The screen shots here show me, avatar-less, wandering about some of Rezzable's Heritage Key content and visiting "Tropical Paradise," a demo at Unity's Web site.
I've tested Rezzable's implementation of Unity Twice, and I'm only seeing a preview. Based on these two visits, it seems that Unity, for now, serves to give a hint of what lies in wait for those who create avatars and then venture into Heritage Key. In time it may do a lot more and, just maybe, obviate a stand-alone client.
Some of the shots at Rezzable's blog show a "basic avatar" who looks like a clay figure exploring.

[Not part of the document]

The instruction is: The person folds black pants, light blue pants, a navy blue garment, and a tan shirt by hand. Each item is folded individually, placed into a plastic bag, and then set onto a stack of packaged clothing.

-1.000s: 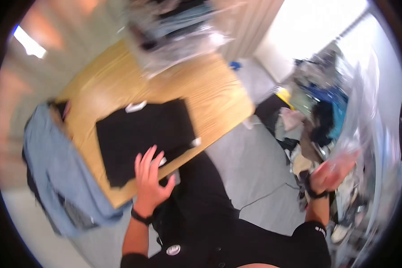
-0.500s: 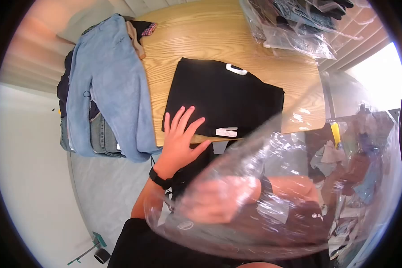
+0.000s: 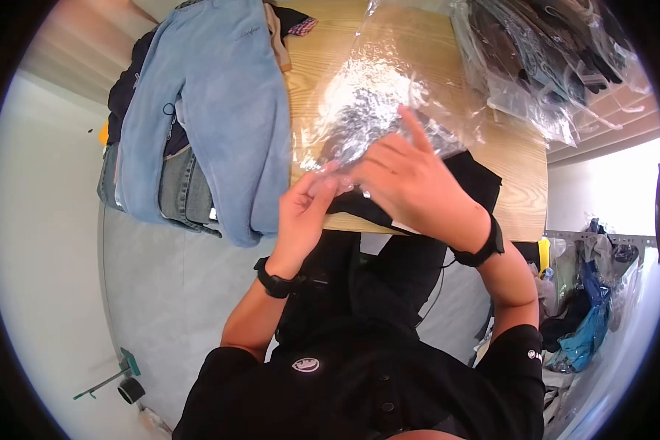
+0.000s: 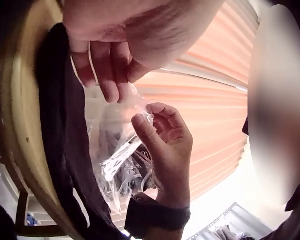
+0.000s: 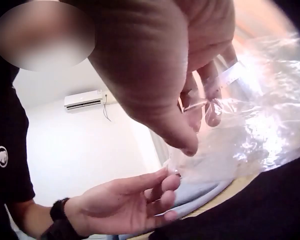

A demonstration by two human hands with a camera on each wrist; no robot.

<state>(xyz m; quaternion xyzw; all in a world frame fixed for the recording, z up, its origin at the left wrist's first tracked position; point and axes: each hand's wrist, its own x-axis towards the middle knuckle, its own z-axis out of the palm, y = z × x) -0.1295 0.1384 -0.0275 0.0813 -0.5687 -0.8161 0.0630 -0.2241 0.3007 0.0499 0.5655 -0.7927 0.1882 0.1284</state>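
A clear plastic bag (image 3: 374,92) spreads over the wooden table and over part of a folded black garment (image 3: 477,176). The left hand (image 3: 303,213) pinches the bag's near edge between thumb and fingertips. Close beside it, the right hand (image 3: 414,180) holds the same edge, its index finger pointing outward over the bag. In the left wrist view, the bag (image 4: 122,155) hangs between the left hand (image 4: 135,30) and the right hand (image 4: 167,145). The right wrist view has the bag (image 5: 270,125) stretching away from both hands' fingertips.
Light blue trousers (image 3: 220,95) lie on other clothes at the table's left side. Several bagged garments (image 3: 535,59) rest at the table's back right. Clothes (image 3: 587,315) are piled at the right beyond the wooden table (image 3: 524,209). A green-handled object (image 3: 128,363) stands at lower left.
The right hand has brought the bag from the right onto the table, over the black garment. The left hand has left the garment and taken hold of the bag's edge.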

As Rezzable's blog notes:
The first objective was to present existing OpenSim content in some useful way inside the browser. The graphics are quite close to what we get via the SL 1.23 viewer. As the physic[s] are on the Unity client, the performance over the web is very snappy by comparison.

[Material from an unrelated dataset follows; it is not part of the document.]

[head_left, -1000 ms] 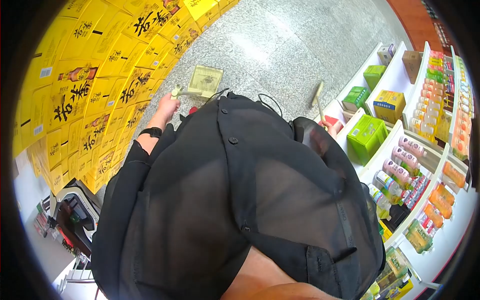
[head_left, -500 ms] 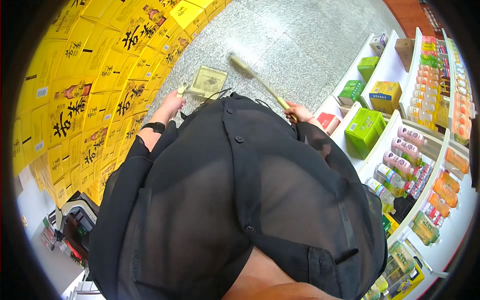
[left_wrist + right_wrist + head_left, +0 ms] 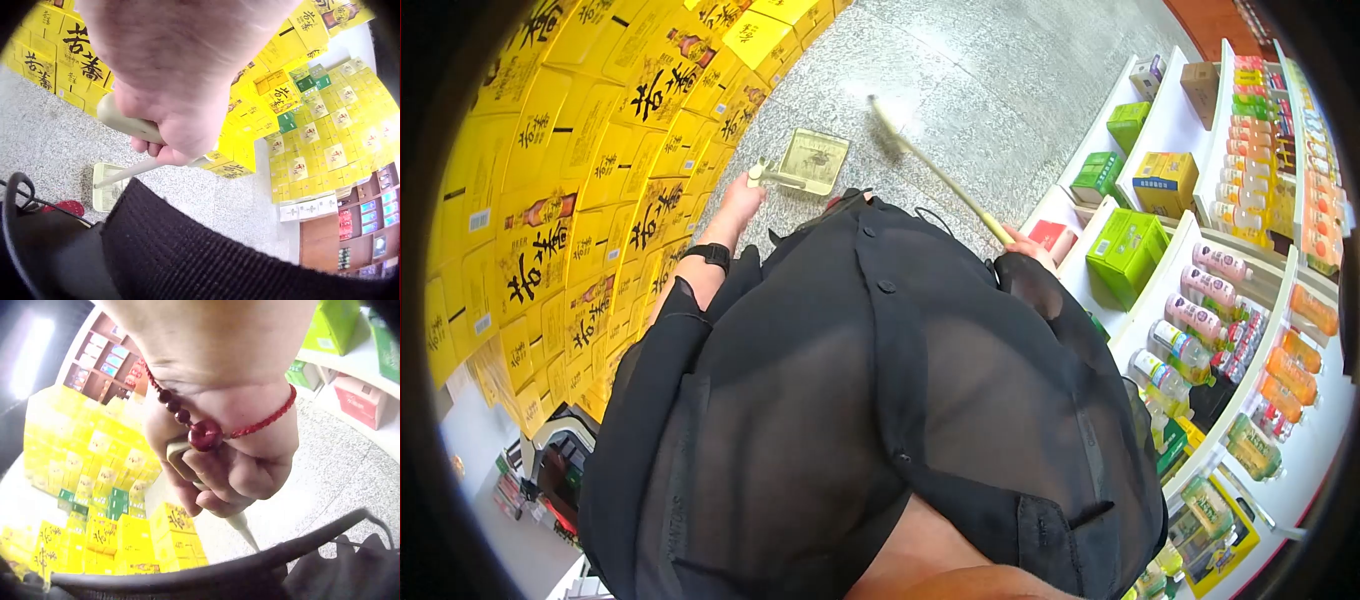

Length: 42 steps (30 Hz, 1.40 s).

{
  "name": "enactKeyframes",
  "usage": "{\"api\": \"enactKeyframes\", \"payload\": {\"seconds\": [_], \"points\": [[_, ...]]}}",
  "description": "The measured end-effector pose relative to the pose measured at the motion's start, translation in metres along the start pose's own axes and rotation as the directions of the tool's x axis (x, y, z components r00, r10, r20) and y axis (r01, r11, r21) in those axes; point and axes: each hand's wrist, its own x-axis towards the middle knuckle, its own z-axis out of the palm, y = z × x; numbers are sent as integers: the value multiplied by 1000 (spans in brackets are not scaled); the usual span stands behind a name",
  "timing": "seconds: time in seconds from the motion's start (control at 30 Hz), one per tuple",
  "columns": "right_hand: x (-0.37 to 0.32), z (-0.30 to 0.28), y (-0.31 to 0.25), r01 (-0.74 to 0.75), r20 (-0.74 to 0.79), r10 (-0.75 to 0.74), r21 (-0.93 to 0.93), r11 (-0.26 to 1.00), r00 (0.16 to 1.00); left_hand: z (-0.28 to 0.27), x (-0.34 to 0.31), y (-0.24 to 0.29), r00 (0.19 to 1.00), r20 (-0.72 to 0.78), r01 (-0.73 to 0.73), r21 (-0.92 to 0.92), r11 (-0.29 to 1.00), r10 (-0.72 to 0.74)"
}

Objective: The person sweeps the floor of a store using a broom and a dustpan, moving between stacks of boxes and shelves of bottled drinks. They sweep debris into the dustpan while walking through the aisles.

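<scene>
At the person's left side, the left hand (image 3: 743, 198) grips the top of a long-handled dustpan (image 3: 832, 168). Its pale tray lies on the speckled floor ahead of the body. In the left wrist view, curled fingers wrap the dustpan's handle (image 3: 134, 170), which runs down to the ribbed tray. The right hand (image 3: 1032, 246) holds a broom (image 3: 948, 180) by the end of its pale stick. The broom's bristles are blurred, out on the floor to the right of the dustpan. In the right wrist view, the right hand (image 3: 231, 469) has its fingers folded around the stick.
Stacked yellow cartons (image 3: 550, 200) line the left side. White shelves (image 3: 1090, 160) on the right carry green boxes (image 3: 1128, 250), bottles (image 3: 1195, 315) and a red box (image 3: 1052, 238) low down. Part of a red shoe (image 3: 65, 207) shows near the dustpan in the left wrist view.
The right hand has swung the broom from beside the right shelves inward over the floor towards the dustpan. The left hand keeps its hold on the dustpan, which has stayed about in place.
</scene>
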Motion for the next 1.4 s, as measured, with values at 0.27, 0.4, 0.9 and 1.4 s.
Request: {"api": "enactKeyframes", "payload": {"seconds": [0.27, 0.4, 0.9, 1.4], "points": [[-15, -54, 29, 189, -391, -75, 261, 947, 917, 12, 35, 31, 992, 107, 82, -90, 993, -72], [3, -98, 27, 185, -435, 125, 603, 776, 892, 25, 56, 54, 992, 126, 12, -29, 1000, -9], [110, -75, -114, -198, -230, 221, 121, 973, 948, 71, 86, 164, 987, 157, 27, 61, 998, -36], [135, -19, -231, -206, -14, 214, -329, 922, 977, 85, 112, 211, 985, 172, 23, 61, 998, -33]]}}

Based on a site called my trips to Heritage Key and Tropical Paradise, educators should take note of this technology and keep an eye on further development for a few reasons:
- No special client needed
- No customizing the avatar needed (yet)
- Ability to run virtual worlds on portable devices such as iPhones.

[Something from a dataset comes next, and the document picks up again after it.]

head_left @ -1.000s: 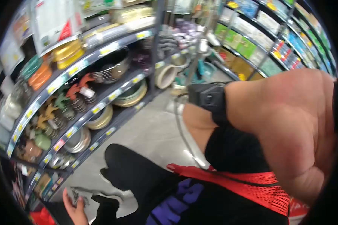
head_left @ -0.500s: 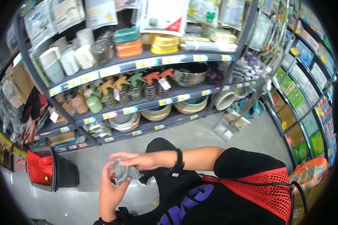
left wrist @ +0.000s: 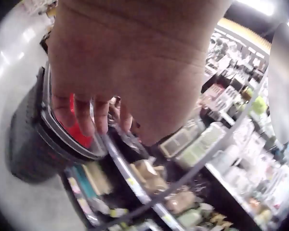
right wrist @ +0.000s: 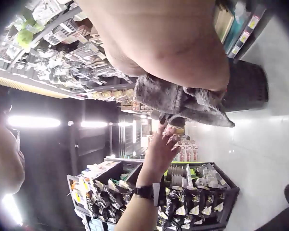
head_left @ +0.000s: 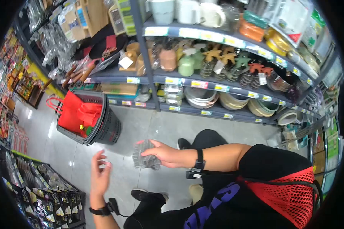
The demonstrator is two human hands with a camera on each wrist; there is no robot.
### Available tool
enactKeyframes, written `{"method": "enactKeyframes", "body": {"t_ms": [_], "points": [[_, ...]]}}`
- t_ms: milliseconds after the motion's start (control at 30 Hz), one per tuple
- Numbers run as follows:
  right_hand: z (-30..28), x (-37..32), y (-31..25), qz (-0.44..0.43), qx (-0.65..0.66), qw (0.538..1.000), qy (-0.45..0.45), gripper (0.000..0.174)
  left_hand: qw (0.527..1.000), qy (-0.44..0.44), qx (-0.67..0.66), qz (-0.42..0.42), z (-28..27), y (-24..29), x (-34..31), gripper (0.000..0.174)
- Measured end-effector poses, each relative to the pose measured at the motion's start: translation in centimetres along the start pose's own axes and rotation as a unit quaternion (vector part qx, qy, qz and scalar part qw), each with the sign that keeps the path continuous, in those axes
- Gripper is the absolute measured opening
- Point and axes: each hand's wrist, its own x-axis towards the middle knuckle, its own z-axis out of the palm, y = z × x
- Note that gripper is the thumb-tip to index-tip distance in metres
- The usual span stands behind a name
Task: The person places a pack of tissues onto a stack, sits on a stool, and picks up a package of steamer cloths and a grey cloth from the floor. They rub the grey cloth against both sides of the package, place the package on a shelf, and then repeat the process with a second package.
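My right hand (head_left: 166,154) grips a bunched grey cloth (head_left: 143,162) in front of my body, thumb across its top. In the right wrist view the cloth (right wrist: 156,95) looks fuzzy, with its folds hanging below the palm. My left hand (head_left: 99,177) is held up to the left of the cloth, apart from it. Its fingers are loosely bent and hold nothing. The left wrist view shows that hand's fingers (left wrist: 102,115) overlapping the dark shopping basket behind them.
A dark shopping basket (head_left: 114,128) with a red bag (head_left: 69,110) inside stands on the floor by the shelf. The shelf (head_left: 187,80) carries spray bottles, mugs and stacked bowls. A low display rack (head_left: 46,198) of black packets stands at lower left.
Both hands were together on the cloth half a second ago; now they are apart, with the cloth in the right hand. The view has swung left, bringing the basket nearer the middle.
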Motion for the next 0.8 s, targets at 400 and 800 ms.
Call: {"method": "enactKeyframes", "body": {"t_ms": [400, 800], "points": [[-2.3, 17.7, 3.5, 0.142, -0.173, 0.974, -0.037, 0.047, 0.963, 0.086, 0.137, -0.213, -31.1, -24.7, 14.4, 0.026], [28.8, 9.4, -26.1, 0.144, -0.436, 0.865, -0.204, 0.045, 0.935, 0.274, 0.035, -0.224, -49.4, -1.5, 10.9, 0.034]]}}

- Ability to interact with those using avatars
- Ability to manipulate content in-world (clicking, answering questions part of a quest or game).
- How soon can full avatars with inventory be driven through Heritage Key using Unity?
- Could Unity permit out-of-world inventory storage so we could take avatars from world to world?
The Rezzable blog indicates that, at least, avatars are coming:
Our prototype/test covered the presentation of prims and sculpted prims and results looks good. Our next wave will work on things like: Avatars, scripted interactions, pushing into Unity strengths, improving lighting as well as connecting up things like chat, IM, user log-ins.
One of the big opportunities is to be able to use mesh objects directly with Unity. From a content creation side this is a huge lift in productivity and photo-realism capability.
Jon Himoff has a five minute video about the project on YouTube. It's worth a look.
So far, for Rezzable's preview, movement is limited to the four arrow keys; in Tropical Paradise the mouse allows up and down and side to side views, like the point of view in a combat-oriented game.
I also saw a flock of birds that moved realistically as I explored, though of course they were looped. I would love to explore landscapes that look this realistic in Second Life or Open Sim:
Back at Rezzable,clicking the signs in the preview area, for now, did nothing, but it seems that sort of interactivity is not far away. Then Unity will be more than a gateway experience into Heritage Key, but a way to explore all of the content. It will become how many of us connect to virtual worlds.